Endothelial GATA2 was functionally analyzed in human endothelial cells in vitro. Endogenous short interfering RNA-mediated knockdown and lentiviral-based overexpression were applied to decipher the capacity of GATA2 in regulating cell viability and capillary formation. Next, the GATA2-dependent miR transcriptome was identified by using a profiling approach on the basis of quantitative real-time polymerase chain reaction. Transcriptional control of miR promoters was assessed via chromatin immunoprecipitation, luciferase promoter assays, and bisulfite sequencing analysis of sites in proximity. Selected miRs were modulated in combination with GATA2 to identify signaling pathways at the angiogenic cytokine level via proteome profiler and enzyme-linked immunosorbent assays. Downstream miR targets were identified via bioinformatic target prediction and luciferase reporter gene assays. In vitro findings were translated to a mouse model of carotid injury in an endothelial GATA2 knockout background. Nanoparticle-mediated delivery of proangiogenic miR-126 was tested in the reendothelialization model.

RESULTS

GATA2 gain- and loss-of-function experiments in human umbilical vein endothelial cells identified a key role of GATA2 as master regulator of multiple endothelial functions via miRNA-dependent mechanisms.

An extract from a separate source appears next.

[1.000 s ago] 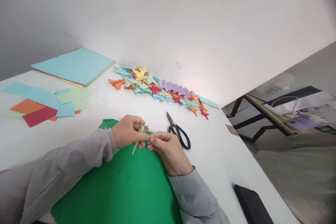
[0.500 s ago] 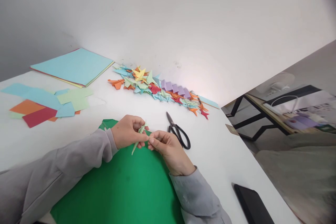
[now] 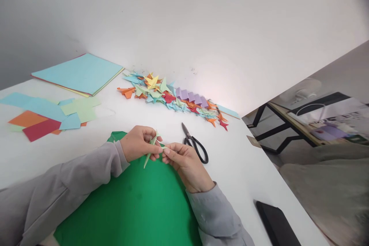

Global miRNAnome-screening identified several GATA2-regulated miRNAs including miR-126 and miR-221. Specifically, proangiogenic miR-126 was regulated by GATA2 transcriptionally and targeted antiangiogenic SPRED1 and FOXO3a contributing to GATA2-mediated formation of normal vascular structures, whereas GATA2 deficiency led to vascular abnormalities. In contrast to GATA2 deficiency, supplementation with miR-126 normalized vascular function and expression profiles of cytokines contributing to proangiogenic paracrine effects. GATA2 silencing resulted in endothelial DNA hypomethylation leading to induced expression of antiangiogenic miR-221 by GATA2-dependent demethylation of a putative CpG island in the miR-221 promoter. Mechanistically, a reverted GATA2 phenotype by endogenous suppression of miR-221 was mediated through direct proangiogenic miR-221 target genes ICAM1 and ETS1. In a mouse model of carotid injury, GATA2 was reduced, and systemic supplementation of miR-126-coupled nanoparticles enhanced miR-126 availability in the carotid artery and improved reendothelialization of injured carotid arteries in vivo.

CONCLUSIONS

GATA2-mediated regulation of miR-126 and miR-221 has an important impact on endothelial biology. Hence, modulation of GATA2 and its targets miR-126 and miR-221 is a promising therapeutic strategy for treatment of many vascular diseases.